Mais non, il faut bien se rendre à l'évidence : Kung Fu Yoga est un film qui pèche largement par excès, de son introduction tout-numérique façon Dynasty Warriors, sur fond de narration brouillonne en voix-off, jusqu'à ses hyènes numériques, sa poursuite automobile à Dubai avec lion numérique en guise de co-pilote, ses loups numériques, son tournage partout dans le monde, ses gadgets technologiques improbables, ses placements produits locaux, ses personnages secondaires inutiles, et son numéro final de danse indienne forcément gratuit et qui remplace l'habituel bêtisier de Chan.

Et pourtant, je n'ai pas forcément détesté.

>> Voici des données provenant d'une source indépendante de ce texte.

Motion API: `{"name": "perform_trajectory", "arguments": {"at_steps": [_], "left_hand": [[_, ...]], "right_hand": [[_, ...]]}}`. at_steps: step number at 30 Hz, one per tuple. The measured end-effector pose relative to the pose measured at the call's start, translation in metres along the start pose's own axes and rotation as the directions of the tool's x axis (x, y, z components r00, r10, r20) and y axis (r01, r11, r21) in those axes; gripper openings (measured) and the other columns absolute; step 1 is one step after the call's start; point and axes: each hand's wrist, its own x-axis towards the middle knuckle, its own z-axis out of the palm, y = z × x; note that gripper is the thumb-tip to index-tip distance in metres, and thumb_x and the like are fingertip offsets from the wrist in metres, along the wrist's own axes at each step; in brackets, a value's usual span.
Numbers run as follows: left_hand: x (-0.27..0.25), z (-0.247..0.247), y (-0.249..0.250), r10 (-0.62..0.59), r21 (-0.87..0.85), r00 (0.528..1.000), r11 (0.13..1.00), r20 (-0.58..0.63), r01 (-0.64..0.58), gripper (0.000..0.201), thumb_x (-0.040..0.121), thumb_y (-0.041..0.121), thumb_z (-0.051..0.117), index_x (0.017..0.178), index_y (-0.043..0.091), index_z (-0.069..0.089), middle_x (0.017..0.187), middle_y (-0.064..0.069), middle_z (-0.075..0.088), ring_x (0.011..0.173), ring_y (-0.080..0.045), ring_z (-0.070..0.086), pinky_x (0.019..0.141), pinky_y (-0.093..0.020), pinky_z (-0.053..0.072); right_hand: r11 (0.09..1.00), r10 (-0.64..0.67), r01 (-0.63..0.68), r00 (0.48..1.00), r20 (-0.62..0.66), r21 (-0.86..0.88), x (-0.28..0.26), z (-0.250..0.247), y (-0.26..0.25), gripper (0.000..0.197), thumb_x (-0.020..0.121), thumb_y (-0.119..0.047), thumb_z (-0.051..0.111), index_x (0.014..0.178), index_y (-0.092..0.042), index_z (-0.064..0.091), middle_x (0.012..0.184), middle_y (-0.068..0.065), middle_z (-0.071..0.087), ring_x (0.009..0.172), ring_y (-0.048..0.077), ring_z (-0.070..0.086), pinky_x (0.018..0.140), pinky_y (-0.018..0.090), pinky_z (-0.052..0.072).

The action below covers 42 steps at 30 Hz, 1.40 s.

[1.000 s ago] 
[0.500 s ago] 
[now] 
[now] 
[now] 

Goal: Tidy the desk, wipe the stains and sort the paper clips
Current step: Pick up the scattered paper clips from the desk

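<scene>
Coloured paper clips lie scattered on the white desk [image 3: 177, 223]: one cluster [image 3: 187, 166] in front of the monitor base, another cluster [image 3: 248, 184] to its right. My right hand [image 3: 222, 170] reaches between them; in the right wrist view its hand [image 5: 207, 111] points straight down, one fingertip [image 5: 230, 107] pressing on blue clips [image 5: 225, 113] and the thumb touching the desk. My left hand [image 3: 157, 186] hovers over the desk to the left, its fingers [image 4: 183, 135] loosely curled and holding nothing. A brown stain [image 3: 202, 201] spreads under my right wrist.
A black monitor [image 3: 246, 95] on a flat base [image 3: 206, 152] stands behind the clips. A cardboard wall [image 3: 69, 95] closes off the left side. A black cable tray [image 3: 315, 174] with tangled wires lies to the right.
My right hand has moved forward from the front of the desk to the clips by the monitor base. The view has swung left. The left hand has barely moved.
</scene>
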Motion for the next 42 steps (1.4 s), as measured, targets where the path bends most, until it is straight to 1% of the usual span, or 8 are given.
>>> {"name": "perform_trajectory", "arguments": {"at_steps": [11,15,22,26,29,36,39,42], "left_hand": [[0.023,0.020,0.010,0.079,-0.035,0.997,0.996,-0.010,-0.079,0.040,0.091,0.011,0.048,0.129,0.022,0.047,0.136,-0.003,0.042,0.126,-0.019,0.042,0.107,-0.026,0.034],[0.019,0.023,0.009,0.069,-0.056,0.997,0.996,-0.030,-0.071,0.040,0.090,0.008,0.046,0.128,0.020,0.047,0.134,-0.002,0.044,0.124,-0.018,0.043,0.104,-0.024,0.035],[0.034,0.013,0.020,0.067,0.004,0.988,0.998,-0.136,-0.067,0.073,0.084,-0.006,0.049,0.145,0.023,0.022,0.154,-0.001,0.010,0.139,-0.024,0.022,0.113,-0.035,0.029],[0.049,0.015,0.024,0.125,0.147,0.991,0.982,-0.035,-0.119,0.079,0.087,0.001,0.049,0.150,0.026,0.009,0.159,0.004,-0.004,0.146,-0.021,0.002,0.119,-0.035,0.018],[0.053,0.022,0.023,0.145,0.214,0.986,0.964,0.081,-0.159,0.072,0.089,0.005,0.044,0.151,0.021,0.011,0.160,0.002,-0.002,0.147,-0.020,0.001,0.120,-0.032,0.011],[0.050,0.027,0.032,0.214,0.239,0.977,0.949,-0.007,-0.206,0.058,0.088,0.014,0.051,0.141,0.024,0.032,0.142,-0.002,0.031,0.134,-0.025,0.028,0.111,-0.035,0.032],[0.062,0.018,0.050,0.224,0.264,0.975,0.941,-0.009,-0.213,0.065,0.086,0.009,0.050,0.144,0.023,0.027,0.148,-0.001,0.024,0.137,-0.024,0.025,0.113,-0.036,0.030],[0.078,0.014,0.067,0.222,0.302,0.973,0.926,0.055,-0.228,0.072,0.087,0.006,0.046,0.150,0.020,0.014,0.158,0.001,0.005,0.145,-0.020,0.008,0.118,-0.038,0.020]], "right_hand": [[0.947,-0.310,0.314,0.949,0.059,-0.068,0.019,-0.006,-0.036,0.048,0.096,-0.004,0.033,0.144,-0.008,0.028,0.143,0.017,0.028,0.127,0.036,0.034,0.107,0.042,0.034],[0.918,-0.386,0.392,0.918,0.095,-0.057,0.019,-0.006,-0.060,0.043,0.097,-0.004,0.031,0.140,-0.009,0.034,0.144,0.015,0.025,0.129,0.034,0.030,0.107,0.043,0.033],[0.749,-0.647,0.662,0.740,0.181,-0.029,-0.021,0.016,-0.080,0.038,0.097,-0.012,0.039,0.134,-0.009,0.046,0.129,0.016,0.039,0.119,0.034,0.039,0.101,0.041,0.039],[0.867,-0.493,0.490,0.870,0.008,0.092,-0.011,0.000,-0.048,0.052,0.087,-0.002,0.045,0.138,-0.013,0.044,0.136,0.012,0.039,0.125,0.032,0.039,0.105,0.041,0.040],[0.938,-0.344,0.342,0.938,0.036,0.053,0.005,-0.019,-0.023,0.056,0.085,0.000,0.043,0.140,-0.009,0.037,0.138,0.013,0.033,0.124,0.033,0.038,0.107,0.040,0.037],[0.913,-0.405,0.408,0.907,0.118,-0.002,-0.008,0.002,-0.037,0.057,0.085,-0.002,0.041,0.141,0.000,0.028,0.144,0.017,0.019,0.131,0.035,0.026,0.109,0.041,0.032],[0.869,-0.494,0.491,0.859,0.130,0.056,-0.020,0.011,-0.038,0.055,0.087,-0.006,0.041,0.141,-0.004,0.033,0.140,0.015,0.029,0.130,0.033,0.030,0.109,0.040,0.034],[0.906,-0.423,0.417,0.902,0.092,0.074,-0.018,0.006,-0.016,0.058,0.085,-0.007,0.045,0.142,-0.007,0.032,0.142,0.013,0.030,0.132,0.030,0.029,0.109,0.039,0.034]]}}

Peut-être parce que Jackie se donne un peu plus, au niveau combat, que dans certains de ses films récents, et semble s'amuser.

Peut-être parce qu'étrangement, la poursuite à Dubai fonctionne, malgré ses défaillances numériques.

Peut-être parce que Disha Patani est superbe, et que je suis faible.

Peut-être parce que Aarif Rahman a un charisme indéniable.

Ou peut-être aussi parce que Tong, Chan et compagnie assument totalement le fait de reprendre des moments et des séquences entières des films Indiana Jones, allant jusqu'à appeler un personnage Jones, et à citer directement l'archéologue dans un dialogue.

Bref, ça ne vole pas très, c'est bourré de défauts, c'est mal rythmé, câblé à tous les niveaux, et parfois assez laid visuellement, mais ça se regarde, et ça dépasse à peine les 95 minutes (puisqu'on peut faire l'impasse sur le générique de fin).

En fait, avec un peu plus de mesure et de maîtrise à tous les niveaux, ça aurait fait un film tout à fait honorable, et un digne successeur à Opération Condor.